Work request →
Look over the entries and say how many lines include the word "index". Only the number, please.

Saved entries
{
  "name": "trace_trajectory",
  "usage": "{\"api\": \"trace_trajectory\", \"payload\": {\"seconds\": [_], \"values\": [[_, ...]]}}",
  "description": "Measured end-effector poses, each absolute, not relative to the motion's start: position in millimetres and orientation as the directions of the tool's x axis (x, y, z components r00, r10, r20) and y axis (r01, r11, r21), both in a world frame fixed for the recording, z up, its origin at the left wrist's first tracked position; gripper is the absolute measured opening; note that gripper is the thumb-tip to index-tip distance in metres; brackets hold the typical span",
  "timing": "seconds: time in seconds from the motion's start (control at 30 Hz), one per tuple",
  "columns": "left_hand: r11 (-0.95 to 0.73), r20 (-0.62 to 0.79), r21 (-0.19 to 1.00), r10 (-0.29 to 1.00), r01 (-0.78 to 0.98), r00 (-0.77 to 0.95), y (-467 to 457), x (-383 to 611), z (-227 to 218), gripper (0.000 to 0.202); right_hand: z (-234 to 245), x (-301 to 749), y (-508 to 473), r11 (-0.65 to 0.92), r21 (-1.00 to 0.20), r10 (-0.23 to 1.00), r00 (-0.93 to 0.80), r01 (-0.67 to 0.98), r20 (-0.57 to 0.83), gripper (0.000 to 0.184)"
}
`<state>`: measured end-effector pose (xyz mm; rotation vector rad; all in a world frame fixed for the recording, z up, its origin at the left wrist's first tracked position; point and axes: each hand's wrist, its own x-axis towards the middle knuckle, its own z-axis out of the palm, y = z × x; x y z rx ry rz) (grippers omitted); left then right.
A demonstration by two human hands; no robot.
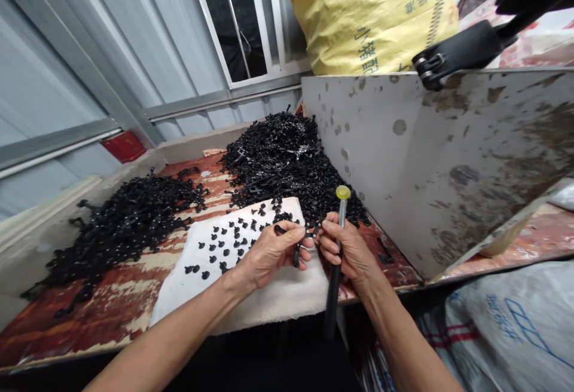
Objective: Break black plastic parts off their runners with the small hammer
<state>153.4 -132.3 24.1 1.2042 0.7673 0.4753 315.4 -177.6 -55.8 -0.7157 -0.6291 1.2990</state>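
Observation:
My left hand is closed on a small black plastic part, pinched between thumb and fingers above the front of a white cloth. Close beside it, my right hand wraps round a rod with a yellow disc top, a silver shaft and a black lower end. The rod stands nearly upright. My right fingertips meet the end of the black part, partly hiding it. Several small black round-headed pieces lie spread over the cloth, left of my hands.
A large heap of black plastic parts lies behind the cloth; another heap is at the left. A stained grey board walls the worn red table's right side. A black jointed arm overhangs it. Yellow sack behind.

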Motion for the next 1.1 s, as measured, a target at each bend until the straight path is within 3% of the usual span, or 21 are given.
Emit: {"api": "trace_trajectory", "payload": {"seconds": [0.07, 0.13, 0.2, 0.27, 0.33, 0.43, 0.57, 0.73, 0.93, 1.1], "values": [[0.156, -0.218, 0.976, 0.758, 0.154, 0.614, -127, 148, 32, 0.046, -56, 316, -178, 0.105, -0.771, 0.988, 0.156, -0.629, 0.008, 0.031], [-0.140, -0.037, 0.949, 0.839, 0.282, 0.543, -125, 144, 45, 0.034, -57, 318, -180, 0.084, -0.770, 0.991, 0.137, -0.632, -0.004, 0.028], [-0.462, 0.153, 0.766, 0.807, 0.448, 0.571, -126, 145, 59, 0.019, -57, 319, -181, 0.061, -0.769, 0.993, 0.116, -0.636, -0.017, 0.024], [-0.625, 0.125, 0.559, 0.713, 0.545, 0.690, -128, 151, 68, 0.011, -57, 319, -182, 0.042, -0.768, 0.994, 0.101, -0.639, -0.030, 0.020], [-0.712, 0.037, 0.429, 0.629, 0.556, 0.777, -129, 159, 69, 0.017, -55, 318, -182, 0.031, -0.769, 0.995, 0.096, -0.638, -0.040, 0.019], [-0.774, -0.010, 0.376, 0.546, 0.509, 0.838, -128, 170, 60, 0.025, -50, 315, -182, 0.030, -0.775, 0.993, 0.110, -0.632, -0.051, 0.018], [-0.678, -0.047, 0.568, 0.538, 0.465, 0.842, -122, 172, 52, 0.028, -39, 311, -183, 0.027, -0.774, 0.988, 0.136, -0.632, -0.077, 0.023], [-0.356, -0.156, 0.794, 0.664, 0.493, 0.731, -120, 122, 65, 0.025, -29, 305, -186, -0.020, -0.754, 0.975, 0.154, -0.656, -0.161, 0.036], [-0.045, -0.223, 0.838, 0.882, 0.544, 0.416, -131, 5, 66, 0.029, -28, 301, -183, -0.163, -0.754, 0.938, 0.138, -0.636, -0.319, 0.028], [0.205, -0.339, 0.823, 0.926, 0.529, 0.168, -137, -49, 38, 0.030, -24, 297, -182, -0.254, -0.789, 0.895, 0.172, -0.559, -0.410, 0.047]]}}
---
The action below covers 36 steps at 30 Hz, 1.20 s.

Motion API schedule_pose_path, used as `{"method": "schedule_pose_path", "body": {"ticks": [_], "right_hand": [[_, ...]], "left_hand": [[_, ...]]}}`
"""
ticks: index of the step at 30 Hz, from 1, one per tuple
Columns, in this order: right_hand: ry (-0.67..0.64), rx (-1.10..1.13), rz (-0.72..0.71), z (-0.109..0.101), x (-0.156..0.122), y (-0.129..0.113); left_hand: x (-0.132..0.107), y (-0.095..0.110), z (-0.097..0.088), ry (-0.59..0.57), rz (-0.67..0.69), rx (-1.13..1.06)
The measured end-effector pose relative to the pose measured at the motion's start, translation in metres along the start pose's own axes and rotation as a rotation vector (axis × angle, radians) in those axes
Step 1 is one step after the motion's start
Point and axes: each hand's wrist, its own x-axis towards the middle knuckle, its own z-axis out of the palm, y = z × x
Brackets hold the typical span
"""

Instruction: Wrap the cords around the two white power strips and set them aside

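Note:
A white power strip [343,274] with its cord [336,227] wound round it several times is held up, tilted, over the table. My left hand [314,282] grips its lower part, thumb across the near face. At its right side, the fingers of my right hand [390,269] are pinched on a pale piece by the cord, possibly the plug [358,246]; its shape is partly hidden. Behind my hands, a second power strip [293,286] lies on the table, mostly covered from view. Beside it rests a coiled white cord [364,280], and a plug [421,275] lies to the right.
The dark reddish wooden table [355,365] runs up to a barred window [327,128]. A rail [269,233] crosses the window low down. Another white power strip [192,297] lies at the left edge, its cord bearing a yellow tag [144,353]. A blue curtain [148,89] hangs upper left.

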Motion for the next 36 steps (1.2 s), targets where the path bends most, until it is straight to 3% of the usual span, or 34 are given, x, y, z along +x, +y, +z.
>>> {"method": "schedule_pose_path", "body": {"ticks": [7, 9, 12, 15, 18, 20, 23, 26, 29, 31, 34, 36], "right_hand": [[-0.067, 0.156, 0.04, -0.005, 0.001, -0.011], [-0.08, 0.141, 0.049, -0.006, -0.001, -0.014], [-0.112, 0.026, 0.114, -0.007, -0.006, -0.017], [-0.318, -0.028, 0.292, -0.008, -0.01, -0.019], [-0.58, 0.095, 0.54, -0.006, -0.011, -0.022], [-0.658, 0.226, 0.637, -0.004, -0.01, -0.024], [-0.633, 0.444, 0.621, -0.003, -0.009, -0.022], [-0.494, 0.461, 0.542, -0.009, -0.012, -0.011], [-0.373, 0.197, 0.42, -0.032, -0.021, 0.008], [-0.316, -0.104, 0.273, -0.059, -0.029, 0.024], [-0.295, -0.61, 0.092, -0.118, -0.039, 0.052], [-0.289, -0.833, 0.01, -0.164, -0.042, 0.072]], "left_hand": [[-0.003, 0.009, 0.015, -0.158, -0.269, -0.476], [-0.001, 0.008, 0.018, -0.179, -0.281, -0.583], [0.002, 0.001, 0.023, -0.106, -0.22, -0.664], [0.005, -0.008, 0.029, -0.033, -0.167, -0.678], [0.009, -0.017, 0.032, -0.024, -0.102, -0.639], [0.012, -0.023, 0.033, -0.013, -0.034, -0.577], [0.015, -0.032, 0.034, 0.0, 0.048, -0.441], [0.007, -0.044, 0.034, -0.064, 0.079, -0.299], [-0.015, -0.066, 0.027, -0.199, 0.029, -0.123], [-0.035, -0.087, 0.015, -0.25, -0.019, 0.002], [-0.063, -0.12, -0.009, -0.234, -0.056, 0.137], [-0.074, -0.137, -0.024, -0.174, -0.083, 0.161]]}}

Solved exercise →
2